[WHAT IS REQUIRED]
Match the word "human". Return each line of the data below where it appears.

# # # # # # #

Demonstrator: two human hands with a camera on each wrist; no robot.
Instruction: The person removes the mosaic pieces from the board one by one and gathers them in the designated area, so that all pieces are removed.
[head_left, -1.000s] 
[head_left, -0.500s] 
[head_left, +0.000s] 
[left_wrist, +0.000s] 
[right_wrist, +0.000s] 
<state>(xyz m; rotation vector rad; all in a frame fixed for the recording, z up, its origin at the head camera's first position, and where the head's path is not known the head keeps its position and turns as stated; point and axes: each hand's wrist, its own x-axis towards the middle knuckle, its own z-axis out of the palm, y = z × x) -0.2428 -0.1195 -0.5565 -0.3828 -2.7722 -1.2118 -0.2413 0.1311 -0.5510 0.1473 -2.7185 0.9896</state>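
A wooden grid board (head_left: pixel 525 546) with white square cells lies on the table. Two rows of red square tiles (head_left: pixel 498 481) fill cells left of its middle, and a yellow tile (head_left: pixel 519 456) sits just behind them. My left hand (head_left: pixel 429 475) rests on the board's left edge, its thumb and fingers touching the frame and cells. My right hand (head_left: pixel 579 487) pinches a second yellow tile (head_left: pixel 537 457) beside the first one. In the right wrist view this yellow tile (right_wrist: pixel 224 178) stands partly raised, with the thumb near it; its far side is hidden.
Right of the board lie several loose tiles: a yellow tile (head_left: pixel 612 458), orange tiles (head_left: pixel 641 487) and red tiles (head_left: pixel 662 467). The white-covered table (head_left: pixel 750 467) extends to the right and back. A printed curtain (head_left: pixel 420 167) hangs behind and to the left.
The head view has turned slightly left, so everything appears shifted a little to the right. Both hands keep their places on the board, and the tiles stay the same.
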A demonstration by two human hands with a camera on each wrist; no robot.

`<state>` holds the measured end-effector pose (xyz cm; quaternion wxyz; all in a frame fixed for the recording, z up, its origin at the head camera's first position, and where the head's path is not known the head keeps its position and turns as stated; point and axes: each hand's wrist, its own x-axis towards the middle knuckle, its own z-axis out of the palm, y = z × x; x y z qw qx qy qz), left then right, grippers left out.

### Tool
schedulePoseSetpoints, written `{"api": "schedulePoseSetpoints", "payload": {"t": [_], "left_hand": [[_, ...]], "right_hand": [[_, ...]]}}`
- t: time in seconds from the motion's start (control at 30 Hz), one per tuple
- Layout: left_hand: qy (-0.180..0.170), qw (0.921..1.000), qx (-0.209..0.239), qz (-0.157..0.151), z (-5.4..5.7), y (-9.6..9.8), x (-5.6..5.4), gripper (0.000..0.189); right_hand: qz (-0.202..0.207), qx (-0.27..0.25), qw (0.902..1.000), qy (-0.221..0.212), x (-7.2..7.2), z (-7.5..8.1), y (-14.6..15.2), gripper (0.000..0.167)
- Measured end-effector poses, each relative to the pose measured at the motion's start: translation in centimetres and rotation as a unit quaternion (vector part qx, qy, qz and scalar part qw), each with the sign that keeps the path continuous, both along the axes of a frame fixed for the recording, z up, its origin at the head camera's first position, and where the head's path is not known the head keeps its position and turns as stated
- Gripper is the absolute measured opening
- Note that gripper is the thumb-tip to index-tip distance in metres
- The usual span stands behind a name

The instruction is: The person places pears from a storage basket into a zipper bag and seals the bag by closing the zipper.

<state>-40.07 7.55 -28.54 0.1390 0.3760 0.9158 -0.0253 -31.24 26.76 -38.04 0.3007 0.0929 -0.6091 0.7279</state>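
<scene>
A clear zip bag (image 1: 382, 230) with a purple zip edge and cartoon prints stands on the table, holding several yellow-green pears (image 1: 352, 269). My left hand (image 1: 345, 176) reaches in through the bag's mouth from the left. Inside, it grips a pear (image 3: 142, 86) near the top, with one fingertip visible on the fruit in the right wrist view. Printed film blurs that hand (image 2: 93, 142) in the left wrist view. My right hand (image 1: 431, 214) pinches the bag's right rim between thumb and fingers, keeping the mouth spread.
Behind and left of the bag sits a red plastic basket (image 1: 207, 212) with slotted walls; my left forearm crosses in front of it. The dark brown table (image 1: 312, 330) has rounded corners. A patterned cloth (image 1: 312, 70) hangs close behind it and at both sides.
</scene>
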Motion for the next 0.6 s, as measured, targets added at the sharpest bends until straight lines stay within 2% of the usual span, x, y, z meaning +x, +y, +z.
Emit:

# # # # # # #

[ANSWER TO THIS PROBLEM]
Demonstrator: two human hands with a camera on each wrist; no robot.
A demonstration by two human hands with a camera on each wrist; no robot.

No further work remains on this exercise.